I remember oftentimes people saying, ‘You can’t do that,’ and I’d think, ‘You want to bet?’ If you have your heart set on it and you’re passionate about it, you’ll find a way to make it happen. Don’t let anyone discourage you.”
On career moves
“At the bank, I became pretty obnoxious. I said I’d like to work in personnel and looked at what we could do to improve it. The next thing I was doing aptitude tests and went into the investment department because someone was out sick, and came up with a new system for knowing how much money we had in each of the accounts. But I found banking boring. One day after finishing a big transaction, I thought, ‘Who cares? I want to do something meaningful in my life.’ … I was 26 and going through a mid-life crisis.”
“I always look for a better way to do things and a challenge. Get the right people together to solve a problem and you can make effective, important change to benefit everyone.”
On being a leader
“I saw the opportunity to be a leader and a driving force in healthcare change. There was a little glimmer back then (1993) and here it is, 18 years later, and we’re seeing the change happen here at Hawaii Pacific Health.
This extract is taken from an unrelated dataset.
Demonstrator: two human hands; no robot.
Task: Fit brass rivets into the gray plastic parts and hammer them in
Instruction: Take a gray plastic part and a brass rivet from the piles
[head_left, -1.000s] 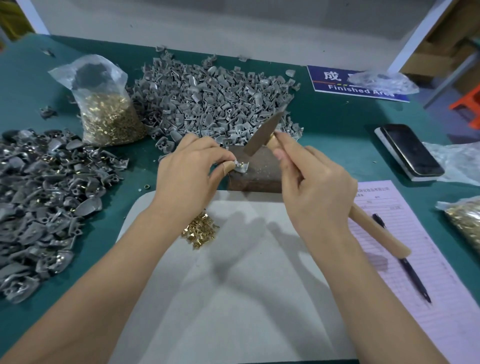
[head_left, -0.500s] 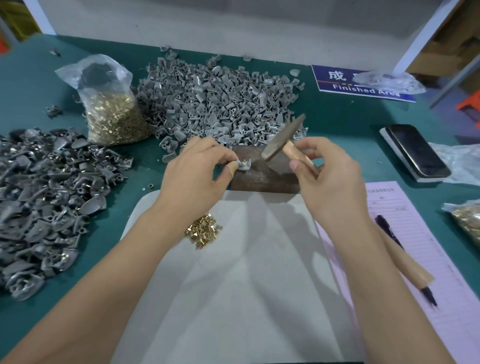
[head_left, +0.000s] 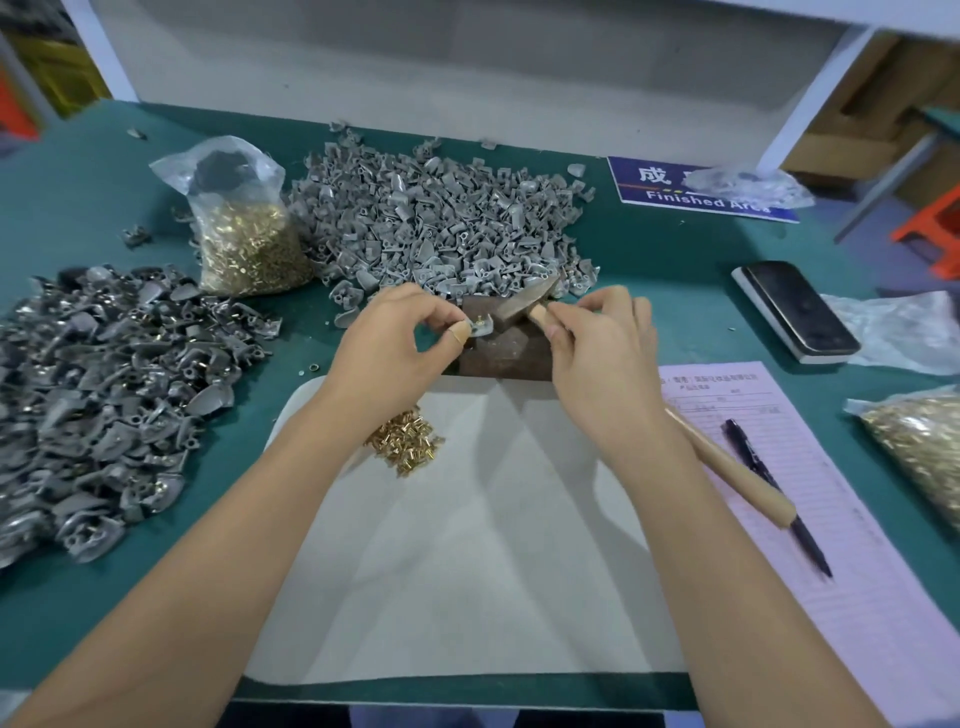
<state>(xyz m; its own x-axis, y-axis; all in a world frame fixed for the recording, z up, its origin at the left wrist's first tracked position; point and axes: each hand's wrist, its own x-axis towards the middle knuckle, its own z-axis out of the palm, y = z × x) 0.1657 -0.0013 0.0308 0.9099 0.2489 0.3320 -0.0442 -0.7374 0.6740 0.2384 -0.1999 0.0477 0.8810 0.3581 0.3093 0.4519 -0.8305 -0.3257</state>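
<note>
Since half a second ago, hammer (head_left: 524, 304) has dropped: its head now sits low on the brown block (head_left: 506, 353), just right of the brass rivet (head_left: 482, 322). Largest to smallest: green table (head_left: 649, 291), gray parts heap (head_left: 441, 228) behind the block, white mat (head_left: 467, 571), loose rivets (head_left: 408, 441) on it. My right hand (head_left: 597, 358) grips the wooden handle; my left hand (head_left: 395, 348) pinches the gray plastic part (head_left: 477, 328) on the block, rivet standing in it.
</note>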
It’s been a team effort here and a confluence of forces nationally, but it’s about recognizing an opportunity and going for it.”
“You have to be organized to be effective. I’m very organized and very focused. At the same time, balance is crucial. I exercise every day, get eight hours of sleep and eat healthily. If you’re not balanced, you get burned out. What’s the point if you’re not having a meaningful, happy life?”
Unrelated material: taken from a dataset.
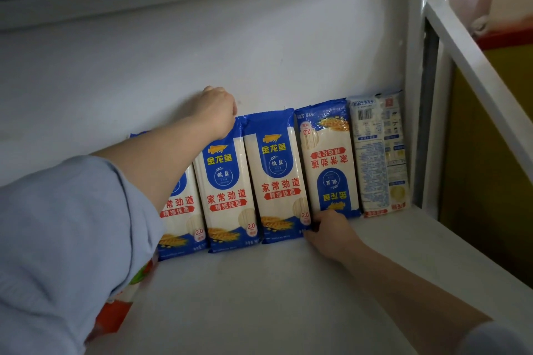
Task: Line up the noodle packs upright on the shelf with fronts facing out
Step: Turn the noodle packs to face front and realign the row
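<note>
Noodle packs [277, 176] lean along shelf [259, 297]; left grip [217, 112] clutches one top, right grip [328, 232] pinches another's bottom

**Five packs on a white shelf**

We see a white shelf [259, 291] with a white back wall. Five noodle packs stand on it in a row, leaning against that wall and touching side by side. The first pack [184, 210], second pack [225, 181] and third pack [277, 179] face front and upright. The fourth pack [328, 158] faces front but upside down. The fifth pack [380, 153] shows its back.
</note>
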Available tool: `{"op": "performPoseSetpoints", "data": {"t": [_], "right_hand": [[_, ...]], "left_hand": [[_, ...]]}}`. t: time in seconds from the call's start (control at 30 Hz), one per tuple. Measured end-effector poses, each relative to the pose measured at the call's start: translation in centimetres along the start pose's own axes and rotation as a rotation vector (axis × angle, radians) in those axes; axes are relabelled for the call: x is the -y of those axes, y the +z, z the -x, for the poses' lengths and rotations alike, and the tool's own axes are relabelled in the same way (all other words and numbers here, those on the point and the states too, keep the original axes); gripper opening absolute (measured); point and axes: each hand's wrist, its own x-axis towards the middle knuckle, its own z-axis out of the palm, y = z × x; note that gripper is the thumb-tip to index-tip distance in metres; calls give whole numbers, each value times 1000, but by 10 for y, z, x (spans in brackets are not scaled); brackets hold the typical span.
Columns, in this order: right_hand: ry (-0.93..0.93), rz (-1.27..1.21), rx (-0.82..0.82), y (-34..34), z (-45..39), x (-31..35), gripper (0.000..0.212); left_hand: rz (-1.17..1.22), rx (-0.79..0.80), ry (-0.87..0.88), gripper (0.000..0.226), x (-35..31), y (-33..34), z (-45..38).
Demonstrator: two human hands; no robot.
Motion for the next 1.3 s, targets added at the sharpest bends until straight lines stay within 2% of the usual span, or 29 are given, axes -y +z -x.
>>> {"op": "performPoseSetpoints", "data": {"t": [0.17,0.27,0.37,0.47,0.6,0.73,0.83,0.97,1.1,1.23,1.3], "right_hand": [[-1,68,-48,-3,14,10,32],[-109,216,-103,-10,33,29,40],[-251,338,-76,-13,54,57,52],[-352,482,48,-12,72,84,57],[-443,746,266,-6,87,112,50],[-421,851,471,-3,88,135,50],[-434,848,510,-3,80,150,52],[-453,841,464,-2,60,176,47],[-513,825,332,-6,34,213,44],[-580,868,105,-12,1,251,38],[-604,813,-30,-14,-14,266,37]], "left_hand": [[86,-61,-52,48,11,-9,36],[78,25,-59,53,21,-7,75],[14,170,3,61,25,-2,117],[-7,394,105,60,24,4,158],[-35,727,162,53,29,7,201],[-15,803,157,52,43,4,217],[41,838,90,56,59,5,219],[104,849,7,49,82,9,213],[212,778,-130,26,107,36,200],[224,662,-254,39,122,48,188],[215,644,-304,41,126,53,181]]}}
“My surgical practice was general and at first I was doing everything. Then I specialized in breast cancer because I saw that women weren’t getting the best care they should have. There weren’t any fellowships in breast-cancer surgery, so I read everything I could, went to national trainings and specialized. I ran into a lot of flak from my colleagues who took issue with just doing breast-cancer surgery, but I became the expert in the community.”
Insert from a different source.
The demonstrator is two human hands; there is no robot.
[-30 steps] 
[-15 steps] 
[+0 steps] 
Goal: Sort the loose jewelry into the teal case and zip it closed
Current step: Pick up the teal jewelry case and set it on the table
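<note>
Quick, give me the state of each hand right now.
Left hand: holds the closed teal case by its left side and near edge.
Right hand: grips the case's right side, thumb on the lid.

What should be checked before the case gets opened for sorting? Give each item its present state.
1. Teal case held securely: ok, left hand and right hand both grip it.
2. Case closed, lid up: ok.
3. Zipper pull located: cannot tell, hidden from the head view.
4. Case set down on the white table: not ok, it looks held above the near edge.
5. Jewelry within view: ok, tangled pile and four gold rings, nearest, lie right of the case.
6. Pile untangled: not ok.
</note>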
“The key point is, it was people who gave me an opportunity to try something that was of interest to me. You’ve got to have relationships to get your foot in the door.”
“It matters who you marry. I had my first child when I was a fourth-year resident in surgery and my husband would bring him to the hospital to see me because I would be on call 36 hours at a time. … I sometimes wonder how I survived. When the kids were young it was very challenging. I always felt torn between patients, my responsibilities at work and my kids. But my husband (she’s in a second marriage) has always been very dedicated.”
1949 Born, St. Louis, MO.
1967 Graduated, Seabury Hall, Maui, in school’s first graduating class
1971 Graduated, Cornell University, B.A. social psychology
1971-1976 Bank of Hawaii, assistant manager, investment department
1975 Graduated, UH, MBA
1977-1981 Cardiovascular Research Lab, Queen’s Medical Center, junior research fellow.
1981 Graduated, UH, M.S., physiology
1982 Graduated, John A. Burns School of Medicine.
1982-1988 One of the first women admitted into the UH integrated surgical residency program.
1984-1985 Brigham and Women’s Hospital, Harvard Medical School, research fellow in surgery.
1987 Birth of first child, Jamie.
1989 Birth of second child, Scott (deceased.)
1988-1993 Private practice in general surgery, and principal investigator at Cancer Research Center of Hawaii.
1993 Birth of third child, Katie.
1993-1996 The Queen’s Health Systems, VP/assistant to the president.
1996-1998 President and CEO, Queen’s/HMSA Premier Plan.
1999-2002 State Department of Health, deputy director for health resources administration.
2002-present Executive VP, Chief Strategic Officer, Hawaii Pacific Health.